Friday, October 20, 2006

Quiet Lives or Something Else?

There's a passage in the New Testament advising that we should lead quiet, peaceable lives. Some days I'm all for that; other days, though, I just wanna find a bullhorn loud enough to reach the whole world (or at least California) and do some hollering.

What does leading a quiet life mean? Does it mean you stay out of politics, that you don't make waves, that you don't do anything that shakes up the status quo? Does it mean you don't challenge people in how you live and what you say?

I really don't buy that. There must be a semantic issue here - some sort of definition or word that means something entirely different in our context versus the context of the ancient culture from where that thought originated.

I suppose a contented little fellow in the middle of Nebraska could one day write an essay on Balkan politics that could, theoretically, shake up the face of US foreign policy. Or he could wake up one night with a brand new theory of economics that alter banking and lending as we know it. That certainly wouldn't be a quiet life, yet he'd be leading a quiet life.

Eh.
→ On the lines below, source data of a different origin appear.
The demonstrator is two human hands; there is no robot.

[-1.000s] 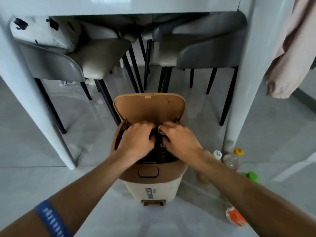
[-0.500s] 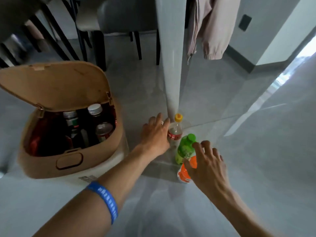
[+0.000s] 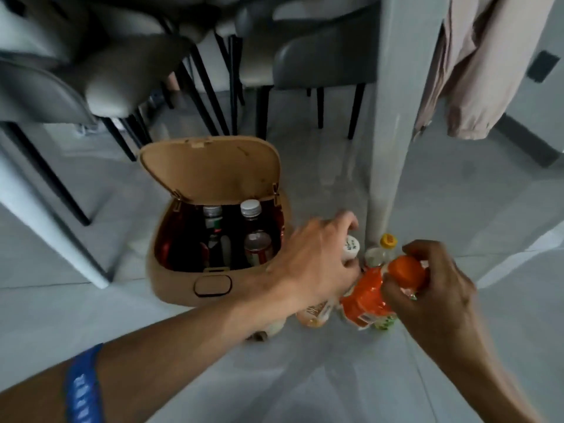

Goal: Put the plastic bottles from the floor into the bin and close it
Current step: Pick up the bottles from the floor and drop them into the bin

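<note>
Both hands have closed on bottles since half a second ago, when they were only reaching with spread fingers. Now the right hand (image 3: 433,288) has its fingers (image 3: 396,293) curled around the neck of the orange-capped bottle (image 3: 366,294), just below the cap, and the bottle tilts off the floor (image 3: 305,377). A green-labelled bottle (image 3: 385,322) shows beneath it, mostly hidden. The left hand (image 3: 314,264) wraps its fingers (image 3: 348,222) around the white-capped bottle (image 3: 351,245), whose cap pokes out between thumb and forefinger; its lower end shows below the palm. Just beyond both sets of fingers, a yellow-capped bottle (image 3: 383,250) stands upright on the floor against the white bench leg (image 3: 393,132). To the left of the left fingers sits the tan bin (image 3: 183,285), its lid (image 3: 210,166) hinged up and open, with several bottles (image 3: 253,236) upright inside. A blue wristband (image 3: 81,389) circles the left forearm.
</note>
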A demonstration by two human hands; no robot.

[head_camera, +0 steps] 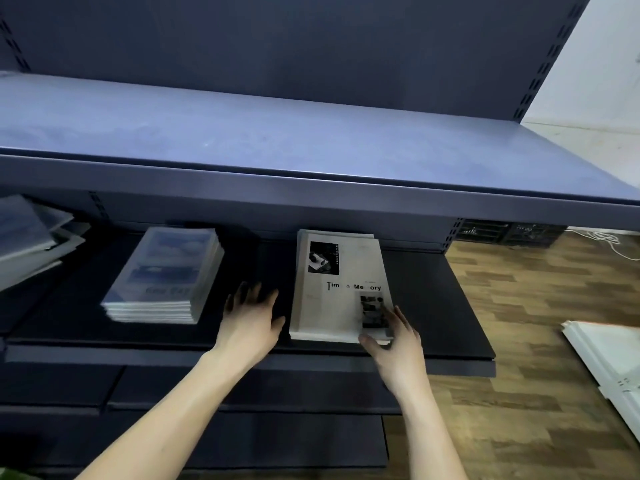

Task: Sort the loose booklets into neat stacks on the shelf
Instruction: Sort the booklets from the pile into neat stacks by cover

Whatever. Where's that bullhorn?

4 Comments:

Blogger Scribbit said...

RE your comment: Yea, those were the college days when I loved Ocean Blue. My husband and my first date was to one of their concerts and they did a great cover of There Is A Light by the Smiths. Pardon the memory lane . . .

8:45 PM  
Blogger ToadRocket said...

I saw them play in Chicago back around 2000. Tiny venue called the Double Door. Very cool. Oed replaced their original guitarist after the second album, I think.

10:36 AM  
Blogger Breadwig said...

We just spent the weekend in an Amish town. I don't agree with everything I know of the Amish, but they seem to be living a quiet peaceful life.

11:27 AM  
Blogger ToadRocket said...

Right, but my question would be: is that sort of life everything that it could be? I dunno. Pretty much impossible to answer from a human perspective.